Donc pour sortir de nos formes pensées négatives, il va falloir en créer d'autres qui s'imposent à celles-là pour pouvoir passer à autre chose. Mais il faut pour cela se désancrer à nos croyances afin d'envisager l’existence d'autres solutions. Et si nous souffrons dans nos chaires c'est à cause de la résistance à ces changements à venir. Car la résistance est l'obsession à stagner dans des problèmes sans solutions. Et cela nous dévore de l'intérieur.

Ce changement de forme pensée ne viendra pas de l'extérieur mais bien se soit.

   Imaginons que je sois une bulle de savons remplie de toutes les expériences, croyances, préjugés.... qui constituent ma personnalité et de ce que je crois être.
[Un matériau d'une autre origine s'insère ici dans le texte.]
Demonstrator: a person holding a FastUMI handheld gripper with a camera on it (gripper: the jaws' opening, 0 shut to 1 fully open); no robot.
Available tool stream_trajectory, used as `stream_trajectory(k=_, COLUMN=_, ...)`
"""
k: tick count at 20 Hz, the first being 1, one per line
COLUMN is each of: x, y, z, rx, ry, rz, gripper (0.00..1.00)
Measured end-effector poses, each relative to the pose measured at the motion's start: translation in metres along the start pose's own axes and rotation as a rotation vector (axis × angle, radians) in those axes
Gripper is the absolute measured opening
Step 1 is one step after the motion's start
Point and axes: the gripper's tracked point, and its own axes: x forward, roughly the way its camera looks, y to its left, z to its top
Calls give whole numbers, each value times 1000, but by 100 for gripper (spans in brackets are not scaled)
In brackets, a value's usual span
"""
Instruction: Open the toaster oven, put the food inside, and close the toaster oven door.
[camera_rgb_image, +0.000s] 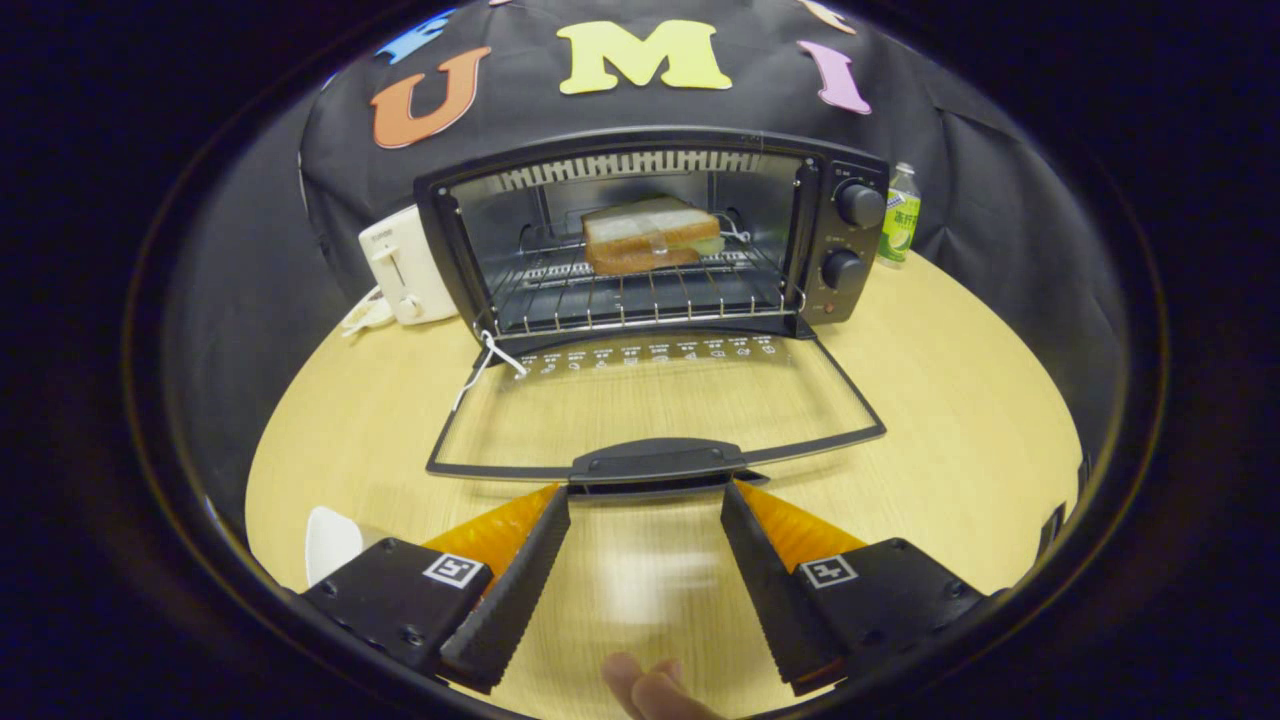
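1. Table (950, 420): I see a light wood top carrying everything below.
2. Oven (650, 235): black, at the far side of the table, cavity exposed.
3. Door (655, 400): folded down flat toward me; its handle (657, 460) lies just ahead of my fingertips.
4. Gripper (645, 495): my fingers are spread wide, holding nothing, tips just short of the handle, bare table between them.
5. Toaster (405, 265): white, just beside the oven's left wall.
6. Sandwich (650, 235): on the wire rack inside the oven, toward the back.
7. Bottle (900, 215): green-labelled, beside the oven's knob side.
8. Fingertips (650, 690): a person's, between the gripper fingers at their base.
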Motion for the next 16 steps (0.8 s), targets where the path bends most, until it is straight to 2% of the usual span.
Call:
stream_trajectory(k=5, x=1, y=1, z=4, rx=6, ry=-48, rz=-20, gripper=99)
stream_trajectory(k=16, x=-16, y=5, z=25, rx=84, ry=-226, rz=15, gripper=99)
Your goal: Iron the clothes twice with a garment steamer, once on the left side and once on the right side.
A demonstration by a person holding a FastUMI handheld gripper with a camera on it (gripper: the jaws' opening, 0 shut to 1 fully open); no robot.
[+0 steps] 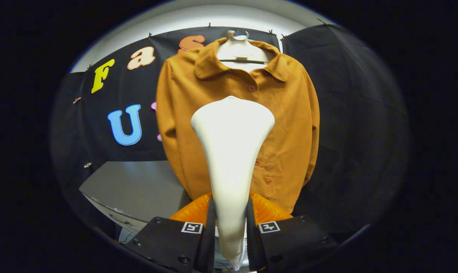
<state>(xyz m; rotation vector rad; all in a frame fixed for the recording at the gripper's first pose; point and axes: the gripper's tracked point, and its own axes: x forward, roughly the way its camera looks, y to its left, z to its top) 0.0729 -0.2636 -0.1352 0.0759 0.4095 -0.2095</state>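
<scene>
Here gripper (230,223) clamps white steamer (232,151) — before hanging orange shirt (285,113)

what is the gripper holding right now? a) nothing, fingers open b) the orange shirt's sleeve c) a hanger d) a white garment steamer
d: the white garment steamer stands clamped between the two fingers of the gripper, its wide head in front of the orange shirt that hangs on a hanger.
</scene>
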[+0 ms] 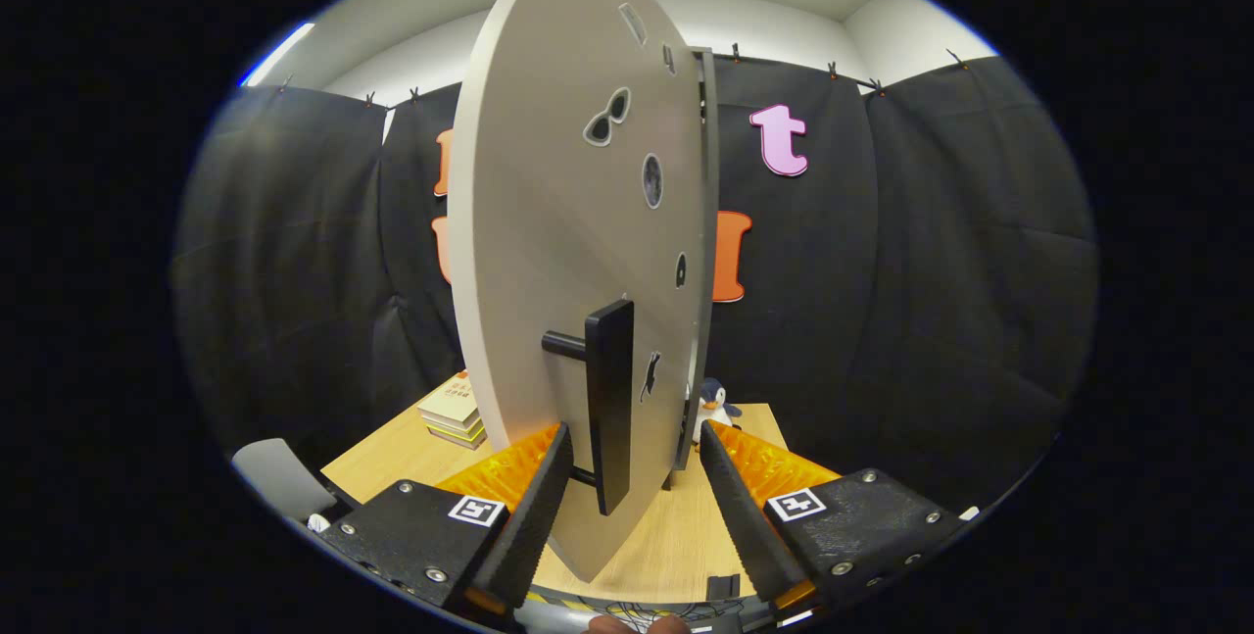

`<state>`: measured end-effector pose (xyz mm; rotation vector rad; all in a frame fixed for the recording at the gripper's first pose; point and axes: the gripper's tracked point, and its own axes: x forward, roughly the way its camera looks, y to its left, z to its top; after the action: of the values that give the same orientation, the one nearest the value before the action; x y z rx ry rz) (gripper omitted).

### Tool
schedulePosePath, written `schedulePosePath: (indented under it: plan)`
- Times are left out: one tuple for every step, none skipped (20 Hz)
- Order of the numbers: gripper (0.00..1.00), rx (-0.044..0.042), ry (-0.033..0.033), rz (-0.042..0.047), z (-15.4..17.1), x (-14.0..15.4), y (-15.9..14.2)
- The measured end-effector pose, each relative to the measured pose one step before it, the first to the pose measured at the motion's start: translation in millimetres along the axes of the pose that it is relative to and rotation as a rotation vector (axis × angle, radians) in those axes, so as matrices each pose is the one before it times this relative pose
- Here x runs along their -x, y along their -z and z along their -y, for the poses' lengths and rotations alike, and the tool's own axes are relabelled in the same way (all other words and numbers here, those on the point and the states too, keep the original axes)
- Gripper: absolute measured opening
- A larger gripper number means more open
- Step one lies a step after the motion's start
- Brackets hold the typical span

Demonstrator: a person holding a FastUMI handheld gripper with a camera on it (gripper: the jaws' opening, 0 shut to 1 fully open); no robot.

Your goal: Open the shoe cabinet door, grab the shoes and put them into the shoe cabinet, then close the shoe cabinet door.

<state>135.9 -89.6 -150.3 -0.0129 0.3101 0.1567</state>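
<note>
The tongs are open, with a wide gap between the two fingers, and they grip nothing. The cabinet door stands between the fingers and rises high above them. It is swung open toward the camera, so its front face is seen at a sharp angle and its near edge comes down between the fingers.

The dark handle is a vertical bar that stands off from the door on short posts. It sits in the gap between the fingers, closer to the left finger than to the right finger. I cannot tell whether the left finger touches the door or the handle; the right finger is apart from both.

Several small stickers are spread over the door face above the handle. At the far edge of the door a narrow strip of the cabinet shows; its inside is hidden.

The door stands on a wooden table. Beyond the left finger a stack of books lies on the table. Just beyond the tip of the right finger, beside the cabinet, stands a small penguin toy. Left of the left finger is a grey chair back. At the bottom, under the tongs, the fingertips of a hand show.
</note>
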Motion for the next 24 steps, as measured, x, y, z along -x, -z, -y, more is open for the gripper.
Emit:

La parois délicate et fragile  qui me sépare du reste de l'univers représente mon corps.

Je décide de rencontrer et fusionner avec une autre bulle de savons, plus ou moins grosse. Je ne serai en contact, alors, qu'avec une infime partie de sa parois extérieure.

Et pourtant, je vais la juger, l'appréhender, l'évaluer que par ce simple et fragile contact à partir de ce qui constitue ma bulle mais sans jamais pénétrer dans l'autre sphère.

   Nos pensées sont modelées à partir de nos émotions, des nos croyances et d'un ensemble d'éducation qui nous a été ingurgitée façon gavage des oies.

Et tout, tout, ttooouuutttt, ce avec lequel nous interagissons n'est que le résultat de nos expériences et c'est avec cela que nous allons tout, tout, ttooouuuttt juger.

Nous allons juger l'autre avec ce qui nous a construit et ce que nous sommes.

Nous allons évaluer une situation à partir de nos expériences passées.

Nous allons passer notre temps à colorer la Réalité et la Vie à travers un prisme de pensées diverses et limitées qui va corroborer les jugements du passé.

C'est ce que l'on appelle l'effet miroir. C'est-à-dire que l'on ne va pas voir la réalité telle qu'elle est mais telle qu'on la perçoit.

Cette image révèle que nous importons chez autrui nos préjugés, nos peurs et nos attentes. Elle nous dit aussi que nous ne voyons jamais comment est l'autre dans sa réalité.

Donc il faut cesser de juger à partir de notre petit ego, maîtriser, nos paroles et nos pensées pour nous même ou pour les autres, nos chevaux "mangeurs d'hommes" en pratiquant le silence et l'innocuité.

Par ce travail intérieur, nous avons , par conséquent, le choix de la paix ou de la guerre.